Exposition personnelle de peintures à la galerie Sapone à Nice : « Une rigueur toujours plus grande, jusqu’à l’extrême dépouillement ; une simplification continue des moyens employés, jusqu’à l’abandon parfois des feuilles d’or et d’argent – depuis plus de vingt ans la marque de son travail – font aujourd’hui de la peinture d’Anna-Eva Bergman une œuvre singulière. Par la permanence des thèmes – barques, horizons ou montagnes – liés tout autant à ses origines norvégiennes qu’à un sens dramatique de l’existence et de la mort, elle participe de la tradition romantique des peintres nordiques, par l’ascèse de l’écriture, la monumentalité des œuvres c’est à l’inverse qu’elle tend : au fait plastique pur, au caractère impersonnel des créations minimalistes. Cette rare contradiction […] situe l’œuvre d’Anna-Eva Bergman au cœur du problème le plus actuel de l’art contemporain : la relation entre la forme et le sujet qui est le débat même de toute notre modernité[4]. »

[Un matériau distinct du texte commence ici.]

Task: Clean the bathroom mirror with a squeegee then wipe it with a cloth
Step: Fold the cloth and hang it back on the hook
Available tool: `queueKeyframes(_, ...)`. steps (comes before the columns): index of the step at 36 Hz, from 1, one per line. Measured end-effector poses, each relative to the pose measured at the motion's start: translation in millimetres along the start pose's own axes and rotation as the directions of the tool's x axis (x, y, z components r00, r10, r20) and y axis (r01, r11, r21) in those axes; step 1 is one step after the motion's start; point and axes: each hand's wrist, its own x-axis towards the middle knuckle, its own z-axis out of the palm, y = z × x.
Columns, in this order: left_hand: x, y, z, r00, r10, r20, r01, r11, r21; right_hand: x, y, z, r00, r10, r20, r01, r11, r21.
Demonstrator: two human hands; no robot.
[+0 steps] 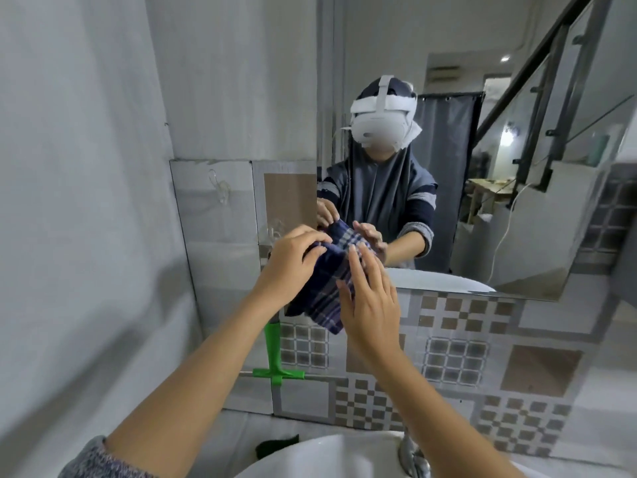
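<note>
A dark blue plaid cloth (322, 291) is held up in front of the mirror's lower left corner. My left hand (293, 260) pinches the cloth's top edge with curled fingers. My right hand (370, 305) lies flat against the cloth's right side, fingers stretched up. The mirror (482, 98) fills the upper right and reflects a person in a headset, both hands and the cloth. A green squeegee (275, 353) leans against the tiled wall below the cloth, blade end down, its handle top hidden behind the cloth.
A white sink (327, 457) sits at the bottom with a chrome tap (413, 457) at its right. Patterned grey and brown tiles (465, 357) cover the wall under the mirror. A clear hook (220, 191) is stuck on the left tile. Something dark green (275, 446) lies beside the sink.
</note>
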Motion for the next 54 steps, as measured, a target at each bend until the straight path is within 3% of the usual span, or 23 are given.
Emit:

Exposition personnelle de peintures à la Fritz-Winter-Haus à Ahlen.

 

1984

Anna-Eva Bergman devient membre titulaire de l’Académie européenne des sciences, des arts et des lettres.

Exposition personnelle de peintures à la galerie MB Art à Stuttgart.

 

1985

Exposition de tapisseries et gravures sur bois (avec Hans Hartung et Gottfried Fabian) au musée Picasso, Antibes.

 

1986

Grande exposition personnelle au musée Picasso à Antibes (trente-neuf peintures de 1947 à 1983). Expositions personnelles : galerie Daniel Gervis (peintures), Paris ; Galleri Langegården (peintures et gravures sur bois), Fjøsanger et Nordens Hus, Reykjavik (gravures sur bois).

 

1987

Exposition personnelle de peintures à la Hochschule für Angewandte Kunst à Vienne.

Catalogue de l’exposition à la Hochschule für Angewandte Kunst, Vienne, 1987

Anna-Eva Bergman décède le vendredi 24 juillet à l’hôpital de Grasse.

 

[1] Ole Henrik Moe, Anna-Eva Bergman: Liv og verk / Vie et œuvre, Oslo, Dreyer, 1990.

[2] Dominique Aubier, Anna-Eva Bergman, Paris, Éditions Georges Fall, coll. « Le Musée de Poche », 1964.

[3] Interview accordée à A-magasinet, 21 avril 1979.

[4] Daniel Abadie, « Anna-Eva Bergman », Galerie des Arts, no 220, décembre 1983 – janvier 1984.